6-O Momento da Verdade chegou. O confronto final entre Besouro e o Coronel Venâncio acontece. Dinorá descobre que o Coronel está atrás de Besouro e vai atrás dele avisá-lo do perigo. Besouro diz que “chegou a hora” e entra em rota de colisão com  o Coronel Venâncio. No confronto, Besouro dá uma voadora no Coronel, que está a cavalo. Nesse momento, acontece um flash-foward e vemos Besouro acompanhando duas cenas: uma é a de um dos escravos, Chico Canoa, o que anda de muleta, enfrentar sozinho três bandidos. E no outro Dinorá arrebenta o Coronel Venâncio. Supostamente, inspirados por Besouro e acontecendo no futuro. Daí, ele volta para o presente, mostra-se que Besouro foi atingido pelo coronel com a faca de ticum e está nas últimas, sendo acolhido por Dinorá.
PROBLEMA: Quando o Coronel vai fazer o ataque final a Besouro e Dinorá avisa-o, ele fala que já sabe e que “chegou a hora”. É estranho ter chegado a hora justo no momento em que o Coronel empreende o ataque. Há uma passividade em Besouro por deixar que a “chegada da hora” tenha sido determinada pelo Coronel. Se o filme usasse isso ao seu favor, de forma crítica, não teria nada demais, mas a máscara do gênero faz como que se o filme quisesse passar a idéia de que Besouro é um herói ativo quando na verdade é o contrário. Parece falta de consciência do que se está dizendo.

SEXTO PECADO: Um protagonista com vontade fraca, sem objetivos claros, de ações que não criam expectativas e sem conflito interior deixa pouco material para ser trabalhado pelo roteirista.
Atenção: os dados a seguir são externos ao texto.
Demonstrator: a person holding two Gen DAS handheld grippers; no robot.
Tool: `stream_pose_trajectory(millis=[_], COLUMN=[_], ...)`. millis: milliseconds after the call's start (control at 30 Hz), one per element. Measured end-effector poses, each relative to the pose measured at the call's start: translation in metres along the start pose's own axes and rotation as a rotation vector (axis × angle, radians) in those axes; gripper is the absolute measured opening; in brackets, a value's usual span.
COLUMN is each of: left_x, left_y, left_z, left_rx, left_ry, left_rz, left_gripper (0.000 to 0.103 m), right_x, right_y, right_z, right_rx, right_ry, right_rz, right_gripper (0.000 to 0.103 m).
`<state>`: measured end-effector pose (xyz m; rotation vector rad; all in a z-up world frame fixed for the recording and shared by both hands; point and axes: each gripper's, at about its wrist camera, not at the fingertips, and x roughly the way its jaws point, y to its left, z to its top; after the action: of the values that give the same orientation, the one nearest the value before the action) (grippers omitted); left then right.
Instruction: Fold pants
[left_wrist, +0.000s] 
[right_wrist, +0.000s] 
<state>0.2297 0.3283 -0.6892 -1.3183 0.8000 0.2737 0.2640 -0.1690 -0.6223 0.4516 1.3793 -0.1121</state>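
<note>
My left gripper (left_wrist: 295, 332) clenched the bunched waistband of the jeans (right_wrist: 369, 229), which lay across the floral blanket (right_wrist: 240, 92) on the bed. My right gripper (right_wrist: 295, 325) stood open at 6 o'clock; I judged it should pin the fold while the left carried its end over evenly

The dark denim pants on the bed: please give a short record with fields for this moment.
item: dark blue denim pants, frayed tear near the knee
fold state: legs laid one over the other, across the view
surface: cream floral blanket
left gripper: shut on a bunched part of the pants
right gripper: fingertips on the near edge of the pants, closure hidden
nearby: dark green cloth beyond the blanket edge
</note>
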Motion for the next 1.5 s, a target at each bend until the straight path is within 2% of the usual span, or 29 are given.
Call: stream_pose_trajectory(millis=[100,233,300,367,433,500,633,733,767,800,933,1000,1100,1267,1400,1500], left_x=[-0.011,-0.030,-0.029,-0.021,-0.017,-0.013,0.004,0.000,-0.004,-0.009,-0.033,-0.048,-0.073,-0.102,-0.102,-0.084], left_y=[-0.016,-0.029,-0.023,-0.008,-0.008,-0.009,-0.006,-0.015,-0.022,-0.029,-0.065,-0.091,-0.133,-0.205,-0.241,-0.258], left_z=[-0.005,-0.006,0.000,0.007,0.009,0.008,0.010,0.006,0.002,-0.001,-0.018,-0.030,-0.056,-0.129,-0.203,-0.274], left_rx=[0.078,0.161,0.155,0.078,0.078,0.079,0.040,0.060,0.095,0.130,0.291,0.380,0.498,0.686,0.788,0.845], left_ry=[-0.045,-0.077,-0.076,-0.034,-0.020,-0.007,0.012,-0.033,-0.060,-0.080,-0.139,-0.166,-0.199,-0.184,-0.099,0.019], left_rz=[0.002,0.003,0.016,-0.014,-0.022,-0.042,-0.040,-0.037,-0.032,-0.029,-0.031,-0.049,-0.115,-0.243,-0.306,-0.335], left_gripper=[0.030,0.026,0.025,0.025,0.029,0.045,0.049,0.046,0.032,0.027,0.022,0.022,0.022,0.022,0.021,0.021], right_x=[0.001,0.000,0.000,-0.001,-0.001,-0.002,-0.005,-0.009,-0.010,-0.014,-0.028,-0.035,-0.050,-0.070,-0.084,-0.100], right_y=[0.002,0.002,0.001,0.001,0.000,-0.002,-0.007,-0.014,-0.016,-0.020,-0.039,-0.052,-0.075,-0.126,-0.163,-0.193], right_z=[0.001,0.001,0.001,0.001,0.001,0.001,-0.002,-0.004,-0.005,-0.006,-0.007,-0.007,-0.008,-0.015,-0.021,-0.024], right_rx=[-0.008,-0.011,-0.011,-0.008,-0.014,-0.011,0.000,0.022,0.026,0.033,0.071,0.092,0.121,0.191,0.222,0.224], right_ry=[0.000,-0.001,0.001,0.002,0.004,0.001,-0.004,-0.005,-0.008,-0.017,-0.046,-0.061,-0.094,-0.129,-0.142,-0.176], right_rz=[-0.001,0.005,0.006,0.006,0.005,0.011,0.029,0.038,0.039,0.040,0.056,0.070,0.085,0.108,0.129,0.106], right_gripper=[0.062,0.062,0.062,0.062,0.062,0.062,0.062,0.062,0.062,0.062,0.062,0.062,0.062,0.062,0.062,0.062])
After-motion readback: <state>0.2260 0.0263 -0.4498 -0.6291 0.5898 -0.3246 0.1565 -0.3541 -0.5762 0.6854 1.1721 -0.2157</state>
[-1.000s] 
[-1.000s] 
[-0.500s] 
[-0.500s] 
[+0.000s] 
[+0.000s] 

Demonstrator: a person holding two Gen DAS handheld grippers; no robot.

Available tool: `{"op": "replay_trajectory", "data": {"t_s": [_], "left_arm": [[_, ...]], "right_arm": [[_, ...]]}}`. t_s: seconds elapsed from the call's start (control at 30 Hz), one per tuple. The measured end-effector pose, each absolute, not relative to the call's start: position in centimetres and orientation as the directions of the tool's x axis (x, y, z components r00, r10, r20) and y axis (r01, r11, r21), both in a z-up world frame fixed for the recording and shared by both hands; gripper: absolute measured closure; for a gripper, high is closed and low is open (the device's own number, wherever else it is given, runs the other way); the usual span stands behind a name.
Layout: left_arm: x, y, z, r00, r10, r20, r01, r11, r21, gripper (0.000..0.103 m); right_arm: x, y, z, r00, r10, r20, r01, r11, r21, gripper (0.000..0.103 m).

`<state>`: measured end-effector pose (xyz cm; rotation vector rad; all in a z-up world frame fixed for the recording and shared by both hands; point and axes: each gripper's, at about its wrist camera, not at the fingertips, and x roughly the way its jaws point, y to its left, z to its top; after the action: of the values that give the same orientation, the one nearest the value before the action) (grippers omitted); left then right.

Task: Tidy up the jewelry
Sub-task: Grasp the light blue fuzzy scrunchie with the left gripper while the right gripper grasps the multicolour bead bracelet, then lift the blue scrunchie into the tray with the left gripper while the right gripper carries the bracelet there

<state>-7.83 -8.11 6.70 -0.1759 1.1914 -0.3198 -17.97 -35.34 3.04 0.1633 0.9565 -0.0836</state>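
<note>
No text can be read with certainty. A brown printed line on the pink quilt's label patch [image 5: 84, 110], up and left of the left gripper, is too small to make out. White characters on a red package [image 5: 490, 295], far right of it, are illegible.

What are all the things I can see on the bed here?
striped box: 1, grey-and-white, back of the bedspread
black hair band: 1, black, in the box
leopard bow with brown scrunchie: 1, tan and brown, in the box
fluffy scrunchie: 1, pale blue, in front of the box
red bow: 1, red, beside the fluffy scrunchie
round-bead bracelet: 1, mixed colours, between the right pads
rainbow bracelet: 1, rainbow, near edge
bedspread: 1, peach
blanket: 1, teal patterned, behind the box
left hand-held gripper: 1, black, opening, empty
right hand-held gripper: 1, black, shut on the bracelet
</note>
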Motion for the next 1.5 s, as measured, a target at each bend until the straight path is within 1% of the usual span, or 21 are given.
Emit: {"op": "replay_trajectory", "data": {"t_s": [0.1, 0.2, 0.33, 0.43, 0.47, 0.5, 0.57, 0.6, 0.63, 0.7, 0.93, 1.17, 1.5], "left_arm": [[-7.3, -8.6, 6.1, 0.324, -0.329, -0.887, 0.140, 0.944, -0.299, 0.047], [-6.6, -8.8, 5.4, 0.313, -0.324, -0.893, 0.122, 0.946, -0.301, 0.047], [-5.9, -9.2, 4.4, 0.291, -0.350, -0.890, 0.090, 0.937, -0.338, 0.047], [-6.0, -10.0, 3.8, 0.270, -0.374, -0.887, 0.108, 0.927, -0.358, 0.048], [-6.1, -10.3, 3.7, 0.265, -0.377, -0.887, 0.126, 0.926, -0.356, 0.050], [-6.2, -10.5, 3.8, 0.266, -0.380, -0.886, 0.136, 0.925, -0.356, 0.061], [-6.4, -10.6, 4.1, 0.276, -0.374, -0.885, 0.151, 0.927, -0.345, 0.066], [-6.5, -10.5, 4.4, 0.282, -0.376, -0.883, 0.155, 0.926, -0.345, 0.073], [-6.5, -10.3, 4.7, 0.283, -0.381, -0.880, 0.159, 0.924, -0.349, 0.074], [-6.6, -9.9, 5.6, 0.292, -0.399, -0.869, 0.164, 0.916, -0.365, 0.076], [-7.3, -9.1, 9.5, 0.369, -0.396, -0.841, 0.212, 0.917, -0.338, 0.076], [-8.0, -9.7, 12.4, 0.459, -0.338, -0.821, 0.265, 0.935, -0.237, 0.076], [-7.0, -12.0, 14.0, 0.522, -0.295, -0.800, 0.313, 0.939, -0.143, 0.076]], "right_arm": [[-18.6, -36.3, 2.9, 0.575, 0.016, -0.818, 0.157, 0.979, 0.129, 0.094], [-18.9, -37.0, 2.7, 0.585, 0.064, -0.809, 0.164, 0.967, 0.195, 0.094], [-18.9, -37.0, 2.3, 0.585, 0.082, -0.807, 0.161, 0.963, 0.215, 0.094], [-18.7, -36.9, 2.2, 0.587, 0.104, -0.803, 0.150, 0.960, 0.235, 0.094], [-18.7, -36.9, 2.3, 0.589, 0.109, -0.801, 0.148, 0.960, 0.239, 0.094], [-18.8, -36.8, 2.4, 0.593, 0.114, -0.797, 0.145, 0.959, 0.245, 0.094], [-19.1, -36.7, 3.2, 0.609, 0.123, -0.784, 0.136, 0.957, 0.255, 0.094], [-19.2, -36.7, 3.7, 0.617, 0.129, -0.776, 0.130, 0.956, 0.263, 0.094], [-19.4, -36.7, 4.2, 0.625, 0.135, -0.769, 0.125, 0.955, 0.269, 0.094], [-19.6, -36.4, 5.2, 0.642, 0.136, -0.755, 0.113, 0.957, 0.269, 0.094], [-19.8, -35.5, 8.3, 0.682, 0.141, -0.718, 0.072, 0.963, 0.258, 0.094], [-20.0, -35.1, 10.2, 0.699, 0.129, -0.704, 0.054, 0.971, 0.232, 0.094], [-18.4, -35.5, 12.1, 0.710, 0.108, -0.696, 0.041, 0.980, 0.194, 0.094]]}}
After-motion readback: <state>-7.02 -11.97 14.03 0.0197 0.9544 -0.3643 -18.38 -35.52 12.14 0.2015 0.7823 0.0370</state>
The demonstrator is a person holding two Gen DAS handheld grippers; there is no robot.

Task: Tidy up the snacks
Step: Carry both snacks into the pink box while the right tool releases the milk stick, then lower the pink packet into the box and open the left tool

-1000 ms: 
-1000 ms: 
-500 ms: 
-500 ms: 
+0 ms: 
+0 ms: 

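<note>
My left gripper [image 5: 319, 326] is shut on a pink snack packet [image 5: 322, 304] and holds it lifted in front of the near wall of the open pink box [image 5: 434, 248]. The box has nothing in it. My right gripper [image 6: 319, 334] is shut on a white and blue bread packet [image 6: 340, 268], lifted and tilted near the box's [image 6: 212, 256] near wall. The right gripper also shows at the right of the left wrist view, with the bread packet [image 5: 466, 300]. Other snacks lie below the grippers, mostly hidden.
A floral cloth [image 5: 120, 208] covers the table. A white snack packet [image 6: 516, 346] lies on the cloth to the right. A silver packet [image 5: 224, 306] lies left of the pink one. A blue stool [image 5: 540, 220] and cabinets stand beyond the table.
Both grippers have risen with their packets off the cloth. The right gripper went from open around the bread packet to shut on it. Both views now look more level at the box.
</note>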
7-No epílogo, o filho do Besouro está treinando capoeira. Vai se encontrar com sua mãe Dinorá, mas no caminho topa com Venâncio, dando uma “encarada” nele como bom besourinho que é. Em seguida, música triunfalista e legenda dizendo que a luta de Besouro deu certo.
PROBLEMA: Depois de Besouro ser morto de uma só vez no confronto com o Coronel, na primeira vez que os dois se enfrentam, o filme acaba de forma triunfalista, com o filho do Besouro dando uma “encarada” no mesmo e uma legenda dizendo que a luta de Besouro deu certo; que em 1937 a capoeira passou a ser tolerada; em 1953 foi totalmente liberada; e em 2008 foi decretada  “patrimônio cultural brasileiro”. Considerando que o filme se passa em 1924, as datas servem mais para mostrar como a sociedade brasileira demorou para tomar alguma atitude em relação a capoeira do que para mostrar como a luta de Besouro deu certo (considerando que Besouro foi um dos participantes dessa luta e não o principal). Parece haver uma certa forçação de barra para transformar Besouro no responsável por todos esses feitos, quando, depois dele morrer, demorou 13, 29 e 71 anos para acontecerem. O clima final do filme trata-os como se tivessem acontecido logo depois da morte de Besouro e em decorrência direta de sua morte. O final satisfatório supostamente está de acordo com o que um filme de ação tem que fazer. Mas de novo a argumentação é fraca, então a idéia não passa.

SÉTIMO PECADO: O erro é achar que se inserir no gênero do filme de ação já automaticamente deixa o filme comercial ou de gênero, quando na verdade o que importa em um filme de ação, além das lutas, é ele ser imaginativo e ter uma estrutura narrativa interessante que lide com os cânones do gênero, seja renovando ou mesmo copiando. Esse filme não fez nem uma coisa nem outra.

Não adianta usar a máscara do gênero apenas como desculpa, numa relação improdutiva e incômoda. O diretor desse filme, por não seguir certos cânones do filme de ação, se acha ousado, um artista fazendo um filme de gênero, mas talvez ele tenha feito o que fez simplesmente por quê não tem a mínima idéia de como contar uma história. Para ele, tudo o que fica diferente do cinema americano ou dos similares do gênero é bom. Não discuto essa questão, nesse caso é o tempo quem julga. Mas a minha opinião é que o diretor, nesse caso, usou uma máscara que não se adequou muito bem ao seu rosto.